Normally this traditional valediction would have won from Cap her equivalent of the old headmistress’s long-suffering expression, but today she just nodded, stooped to kiss her friend’s cheek, then hurried away across the lawn towards the car park.

Dame Kitty watched her out of sight. There was trouble there. Despite the bright sun and the cloudless sky, she felt it in the air.

She stood up out of the wheelchair which the staff insisted she should use on her excursions into the gardens, gave it a whack with her stick, and began to make her slow way back to the house.




4 dust and ashes (#ulink_33b49318-7462-539e-a973-f837c7d3479c)


Later Peter Pascoe worked out that Dalziel had probably saved his life twice.

The Fat Man’s car which they’d been sheltering behind was flipped into the air then deposited upside down on the pavement.

If he hadn’t obeyed the Fat Man’s command to follow, he would have been underneath it.

And if he hadn’t been walking in the lee of that corpulent frame when the explosion occurred…

As it was, when some slight degree of awareness began to seep back into his brain, he felt as if every part of his body had been subjected to a good kicking. He tried to stand up but found the best he could manage was all fours.

The air was full of dust and smoke. Like a retriever peering through the mist in search of its master’s bird, he strained to penetrate the swirling veil of motes and vapour. An amorphous area of orangey red with some consistency of base gave him the beginnings of perspective. Against it, marked by its stillness in the moving air, he made out a vague heap of something, like a pile of earth thrown up alongside a grave.

He began to crawl forward and after a couple of yards managed to rise off his hands into a semiupright crouch. The shifting coiling colour he realized now was fire. He could feel its heat, completely unlike the gentle warmth of the sun which only an hour ago he’d been enjoying in the green seclusion of his garden. That small part of his mind still in touch with normality suggested that he ought to ring Ellie and tell her he was all right before some garbled version of events got on to local radio.

Not that he was sure how all right he was. But a lot all righter than this still heap of something which he was now close enough to formally identify as Andy Dalziel.

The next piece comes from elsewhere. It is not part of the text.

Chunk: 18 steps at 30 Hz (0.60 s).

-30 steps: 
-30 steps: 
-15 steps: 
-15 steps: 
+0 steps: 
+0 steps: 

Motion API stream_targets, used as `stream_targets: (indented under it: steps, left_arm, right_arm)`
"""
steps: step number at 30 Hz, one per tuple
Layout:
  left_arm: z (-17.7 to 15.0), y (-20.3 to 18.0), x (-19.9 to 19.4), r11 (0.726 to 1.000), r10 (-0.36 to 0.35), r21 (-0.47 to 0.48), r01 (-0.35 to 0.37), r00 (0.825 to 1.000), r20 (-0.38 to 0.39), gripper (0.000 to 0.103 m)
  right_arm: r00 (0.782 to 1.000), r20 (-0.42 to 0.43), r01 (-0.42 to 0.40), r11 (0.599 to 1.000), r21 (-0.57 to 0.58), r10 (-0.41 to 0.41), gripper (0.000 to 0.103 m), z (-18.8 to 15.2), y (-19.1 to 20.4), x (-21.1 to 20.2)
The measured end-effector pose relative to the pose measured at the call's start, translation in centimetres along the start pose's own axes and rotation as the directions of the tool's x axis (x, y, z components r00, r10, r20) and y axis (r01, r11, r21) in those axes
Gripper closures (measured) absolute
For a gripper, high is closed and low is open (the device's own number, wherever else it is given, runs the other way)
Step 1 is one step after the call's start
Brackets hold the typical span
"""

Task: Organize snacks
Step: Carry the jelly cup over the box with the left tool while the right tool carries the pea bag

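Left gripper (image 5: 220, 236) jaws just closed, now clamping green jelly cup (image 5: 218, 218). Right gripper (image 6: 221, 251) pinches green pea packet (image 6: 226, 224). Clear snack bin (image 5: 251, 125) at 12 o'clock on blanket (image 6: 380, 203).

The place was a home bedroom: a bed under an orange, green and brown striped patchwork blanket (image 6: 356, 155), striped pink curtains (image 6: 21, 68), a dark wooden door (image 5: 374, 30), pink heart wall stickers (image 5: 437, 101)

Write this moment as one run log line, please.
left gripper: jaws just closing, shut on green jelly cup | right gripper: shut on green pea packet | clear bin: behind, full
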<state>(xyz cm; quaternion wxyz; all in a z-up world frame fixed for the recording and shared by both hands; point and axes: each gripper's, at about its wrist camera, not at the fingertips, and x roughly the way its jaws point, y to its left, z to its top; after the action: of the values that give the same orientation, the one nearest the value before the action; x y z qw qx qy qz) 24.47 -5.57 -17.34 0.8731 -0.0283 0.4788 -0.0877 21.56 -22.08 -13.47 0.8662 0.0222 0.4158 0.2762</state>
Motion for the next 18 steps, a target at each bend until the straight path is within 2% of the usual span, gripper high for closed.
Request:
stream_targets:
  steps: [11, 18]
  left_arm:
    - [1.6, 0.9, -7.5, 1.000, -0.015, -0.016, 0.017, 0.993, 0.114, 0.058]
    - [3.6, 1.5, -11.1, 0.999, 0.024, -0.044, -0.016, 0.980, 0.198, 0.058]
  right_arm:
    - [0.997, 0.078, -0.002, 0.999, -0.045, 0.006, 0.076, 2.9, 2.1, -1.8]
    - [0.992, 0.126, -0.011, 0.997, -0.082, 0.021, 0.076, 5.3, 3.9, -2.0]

He had fallen on to his left side and his arms and legs were spread and bent like the kapok stuffed limbs of some huge teddy bear discarded by a spoilt child. His face had been shredded by shards of glass and brick, and the fine grey dust sticking to the seeping wounds made him look as if he were wearing a kabuki mask.

There was no sign of life. But not for a second did Pascoe admit the possibility of death. Dalziel was indestructible. Dalziel is, and was, and for ever shall be, world without end, amen. Everybody knew that. Therein lay half his power. Chief constables might come and chief constables might go, but Fat Andy went on for ever.

He rolled him over on to his back. It wasn’t easy but he did it. He brushed the dust away from his mouth and nose. He definitely wasn’t breathing. He checked the carotid pulse, thought he detected a flutter, but a combination of his dull fingers and Dalziel’s monolithic neck left him in doubt. He opened the mouth and saw there was a lot of debris in there. Carefully he cleared it away, discovering in the process what he hadn’t known before, that Dalziel had a dental plate. This he tucked carefully into his pocket. He checked that the tongue hadn’t been swallowed. Then he cleared the nostrils, undid the shirt collar, and put his ear to the mighty chest.

There was no movement, no sound.

He placed his hands on top of each other on the chest and pressed down hard, five times, counting a second interval between.

Then he tilted the head back with his right hand under the chin so that the mouth opened wide. With the thumb and forefinger of his left hand, he pinched Dalziel’s nose. Then he took a deep breath, thought, I’m never going to hear the end of this, pressed his mouth down on to those great lips and blew.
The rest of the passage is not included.